Everything you ever wanted to know about Big Data, Analytics, IoT (and Security)

Everything you ever wanted to know about Big Data, Analytics, IoT (and Security)

(but were afraid to ask)

Recently I was asked to explain Big Data and Analytics to some kids at a coding/technology group I am involved in (CoderDojo)

I used the following real-world example from my own home. It is a simple explanation of what Big Data is, why it's different from what we had before (small data, if you like), why analytics are important, and what the potential dangers might be.

Consider the humble electricity meter. In the olden days - well, OK, this is still the current situation for nearly everyone - you have something like this connected inline to your electricity supply to your home.

Once per billing period, a nice person from the electricity vendor comes to your home and reads your meter. In my area, the billing period is 2 months. So once per 2 months you get a bill. This bill tells you how much electricity you have used in the previous 2 months.

Well, actually, also in my area, the electricity company doesn't bother reading your meter once per 2 months. They actually read it once per 4 months, and every second bill is just an estimate. So actually, you find out once per 4 months how much electricity you consume. 3 data points per year.

This is not big data. This is teeny little data.

Now, because I am a big nerd - ask anyone - I decided some time ago that this was suboptimal. So using freely available technology and open source software of various types, a soldering iron, some arduinos and a raspberry pi (see? nerd) I made a variety of home monitoring probes, including a current sensor for my main electrical feed.

Now I can see my electricity consumption in realtime, with a reading taken each 15 seconds.

So instead of 3 data points per year, I get 4 readings per minute. 2.1 million data points per year. Still small data, but now we're getting somewhere.

So what, you might ask?

Well, a week of electricity consumption from my house looks like this:

A bit more interesting.
Let's zoom in a bit: one day of electricity consumption looks like this:

So we can see here that there are some major consumers of electricity here, but that there are three very high short peaks during the day which are major consumers of power.

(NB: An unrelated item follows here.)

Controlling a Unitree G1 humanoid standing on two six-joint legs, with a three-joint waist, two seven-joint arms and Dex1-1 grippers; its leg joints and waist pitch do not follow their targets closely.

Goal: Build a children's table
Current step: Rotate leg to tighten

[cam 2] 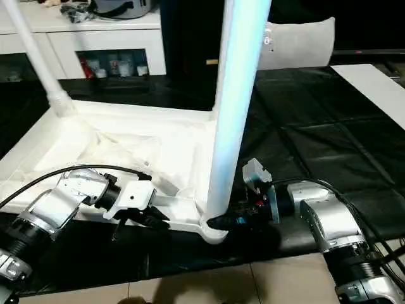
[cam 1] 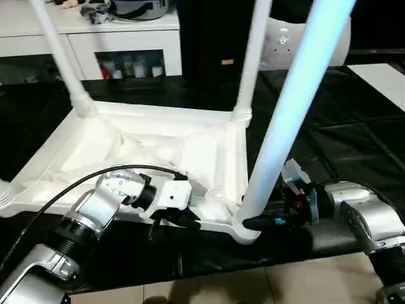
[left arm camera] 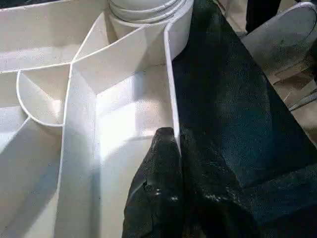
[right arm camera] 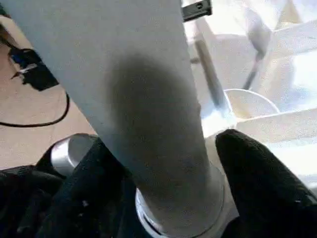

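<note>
Black quilted mat (cam 1: 342,120) underlies everything; white cabinet (cam 1: 120,38) with glass doors behind. Left gripper (left arm camera: 176,148) – jaws pinched shut on thin near rim wall of children's table (cam 1: 158,149), upside down, ribbed underside up. Right gripper (right arm camera: 163,163) – black fingers (right arm camera: 257,173) straddling base of near-right leg (cam 1: 291,107) at corner socket. Smooth tapered legs cut off above.
</note>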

Hmm ... wonder what that is? Let's overlay it with data from another sensor which measures the depth of water in a cold water storage tank (Internet Of Things, remember: many sensors, all connected, all the time):

So the peak power usage also corresponds to a strong demand for water.
This peak power (and water) user is an electric power shower.

Now, I know I have an electric power shower. I know it uses a lot of electricity. I am also dimly aware that I share my home with some teenagers, prone to taking showers at odd times of the day. So still you ask, so what?

Well, consider if this data were not available only to me - which is the case today, since I made my own smart meter.

Suppose I had a smart meter installed by my electricity company, and the data about my electricity consumption was flowing to them, rather than to me.

And suppose that everyone else in my city, or country, also has the same smart meters installed and the electricity company sees their detailed energy consumption data too.

So instead of my 2 million electricity data points per year (plus my other sensors, so let's say 40 million data points per year), they are collecting this from each of the 1.5 million households in Ireland. That's 60 trillion data points per year. Or suppose this is the UK (30 million households) - that's 1200 trillion data points per year. Or the US (120 million households) : nearly 5000 trillion data points per year. Now we are starting to approach something like Big Data.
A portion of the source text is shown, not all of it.